- [WORK INSTRUCTIONS] Every line below is to be given again precisely; images are to be left out.

[[ DATASET EXTRACT, beginning ]]

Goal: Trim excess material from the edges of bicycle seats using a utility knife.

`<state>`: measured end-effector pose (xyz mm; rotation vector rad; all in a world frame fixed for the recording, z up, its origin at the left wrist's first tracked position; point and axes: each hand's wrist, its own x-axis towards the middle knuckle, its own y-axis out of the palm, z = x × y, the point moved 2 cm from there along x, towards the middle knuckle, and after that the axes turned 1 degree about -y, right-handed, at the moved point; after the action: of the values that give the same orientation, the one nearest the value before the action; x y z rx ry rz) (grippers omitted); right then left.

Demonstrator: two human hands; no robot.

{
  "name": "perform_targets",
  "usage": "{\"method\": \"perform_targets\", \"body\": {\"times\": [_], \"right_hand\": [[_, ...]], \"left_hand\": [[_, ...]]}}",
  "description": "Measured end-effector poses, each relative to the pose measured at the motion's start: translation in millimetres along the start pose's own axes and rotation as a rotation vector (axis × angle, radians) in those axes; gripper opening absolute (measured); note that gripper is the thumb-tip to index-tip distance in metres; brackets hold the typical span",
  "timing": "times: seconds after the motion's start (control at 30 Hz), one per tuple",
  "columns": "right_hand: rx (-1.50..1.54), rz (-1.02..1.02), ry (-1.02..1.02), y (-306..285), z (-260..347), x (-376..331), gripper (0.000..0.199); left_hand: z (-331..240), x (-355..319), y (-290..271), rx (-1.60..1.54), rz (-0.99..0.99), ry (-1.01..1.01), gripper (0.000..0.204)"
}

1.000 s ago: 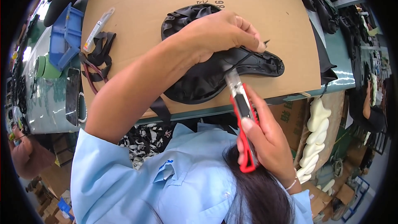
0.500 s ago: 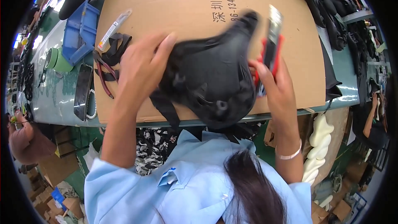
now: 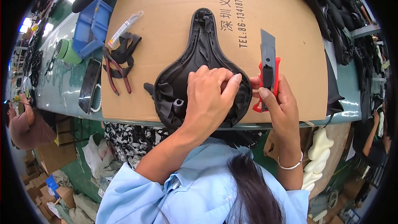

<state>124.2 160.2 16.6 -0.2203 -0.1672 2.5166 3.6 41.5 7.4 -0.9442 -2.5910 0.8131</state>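
Note:
A black bicycle saddle point(image 3: 203, 45) lies underside up on the cardboard, its narrow nose pointing away from me. Gathered black cover material is folded over its rim, and a socket-like fitting shows at the near left. My left hand point(image 3: 209, 95) is across the saddle's wide part, fingers curled and closed at the right inner rim; the fingertips are partly hidden. In my right hand point(image 3: 282, 103) is a red and black utility knife point(image 3: 268, 70), its broad blade pointing up and away. Some of the right fingers reach toward the saddle's right edge.
A cardboard sheet point(image 3: 290, 25) covers the green table. At left lie red-handled pliers point(image 3: 108, 72), black strips point(image 3: 132, 45), a packaged clear tube point(image 3: 125, 29), a phone point(image 3: 89, 85), a blue bin point(image 3: 89, 27) and green tape point(image 3: 66, 49). Black covers point(image 3: 327, 8) are heaped at right.
The saddle has swung from a tilted, blurred position to lying with its nose away from me. My left hand has moved right, from beside the saddle onto it. The knife remains in my right hand.

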Motion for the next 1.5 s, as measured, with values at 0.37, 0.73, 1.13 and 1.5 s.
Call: {"method": "perform_targets", "body": {"times": [0.37, 0.73, 1.13, 1.5], "right_hand": [[-1.165, 0.332, -0.404, -11.2, 62.5, -6.6, 0.055], [-1.202, 0.065, -0.173, 14.7, 31.3, -75.7, 0.058], [-1.187, 0.026, -0.365, -14.2, 39.8, 27.0, 0.051], [-0.568, -0.008, -0.012, 6.7, 7.8, 10.8, 0.049]], "left_hand": [[9.7, -9.7, 2.3, -0.176, -0.142, 0.104, 0.012], [29.5, -2.1, -4.2, -0.929, -0.466, 0.169, 0.011], [-11.1, 73.3, -39.1, 0.428, 0.169, 0.617, 0.018], [3.0, 140.6, -38.5, -0.903, 0.306, -0.127, 0.015]]}}
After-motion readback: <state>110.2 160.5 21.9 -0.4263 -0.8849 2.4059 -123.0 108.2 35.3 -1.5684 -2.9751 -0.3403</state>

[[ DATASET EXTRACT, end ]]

- [ANSWER SECTION]
Goal: Trim excess material from the edges of bicycle seats using a utility knife.

`<state>`: measured end-effector pose (xyz mm; rotation vector rad; all in a world frame fixed for the recording, z up, its origin at the left wrist's first tracked position; point and axes: each hand's wrist, its own x-axis towards the middle knuckle, its own y-axis out of the palm, z = x × y, the point moved 2 cm from there along x, towards the middle knuckle, and after that the axes turned 1 degree about -y, right-handed, at the moved point; after the action: of the values that give the same orientation, the one nearest the value before the action; x y z rx ry rz) (grippers omitted); right then left.

Demonstrator: two human hands; no robot.

{
  "name": "perform_targets",
  "usage": "{\"method\": \"perform_targets\", \"body\": {\"times\": [_], \"right_hand\": [[_, ...]], \"left_hand\": [[_, ...]]}}",
  "description": "Measured end-effector poses, each relative to the pose measured at the motion's start: translation in millimetres along the start pose's own axes and rotation as a rotation vector (axis × angle, radians) in those axes; gripper opening absolute (measured); note that gripper is the thumb-tip to index-tip distance in metres; brackets hold the typical span",
  "timing": "times: seconds after the motion's start (control at 30 Hz), one per tuple",
  "columns": "right_hand: rx (-1.50..1.54), rz (-1.02..1.02), ry (-1.02..1.02), y (-306..285), z (-260..347), x (-376..331), gripper (0.000..0.199); left_hand: z (-331..240), x (-355..319), y (-290..271), rx (-1.60..1.54), rz (-0.99..0.99), ry (-1.01..1.01), gripper (0.000..0.204)"
}

1.000 s ago: 
0.500 s ago: 
now: 

<state>124.2 160.2 16.6 -0.2203 -0.1672 2.5166 3.6 41.5 7.4 -0.9442 -2.5910 0.8131</state>
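Note:
A black bicycle saddle point(image 3: 203, 45) lies underside up on the cardboard, its narrow nose pointing away from me. Gathered black cover material is folded over its rim, and a socket-like fitting shows at the near left. My left hand point(image 3: 209, 95) is across the saddle's wide part, fingers curled and closed at the right inner rim; the fingertips are partly hidden. In my right hand point(image 3: 282, 103) is a red and black utility knife point(image 3: 268, 70), its broad blade pointing up and away. Some of the right fingers reach toward the saddle's right edge.
A cardboard sheet point(image 3: 290, 25) covers the green table. At left lie red-handled pliers point(image 3: 108, 72), black strips point(image 3: 132, 45), a packaged clear tube point(image 3: 125, 29), a phone point(image 3: 89, 85), a blue bin point(image 3: 89, 27) and green tape point(image 3: 66, 49). Black covers point(image 3: 327, 8) are heaped at right.
The saddle has swung from a tilted, blurred position to lying with its nose away from me. My left hand has moved right, from beside the saddle onto it. The knife remains in my right hand.
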
Motion for the next 1.5 s, as measured, with values at 0.37, 0.73, 1.13 and 1.5 s.
Call: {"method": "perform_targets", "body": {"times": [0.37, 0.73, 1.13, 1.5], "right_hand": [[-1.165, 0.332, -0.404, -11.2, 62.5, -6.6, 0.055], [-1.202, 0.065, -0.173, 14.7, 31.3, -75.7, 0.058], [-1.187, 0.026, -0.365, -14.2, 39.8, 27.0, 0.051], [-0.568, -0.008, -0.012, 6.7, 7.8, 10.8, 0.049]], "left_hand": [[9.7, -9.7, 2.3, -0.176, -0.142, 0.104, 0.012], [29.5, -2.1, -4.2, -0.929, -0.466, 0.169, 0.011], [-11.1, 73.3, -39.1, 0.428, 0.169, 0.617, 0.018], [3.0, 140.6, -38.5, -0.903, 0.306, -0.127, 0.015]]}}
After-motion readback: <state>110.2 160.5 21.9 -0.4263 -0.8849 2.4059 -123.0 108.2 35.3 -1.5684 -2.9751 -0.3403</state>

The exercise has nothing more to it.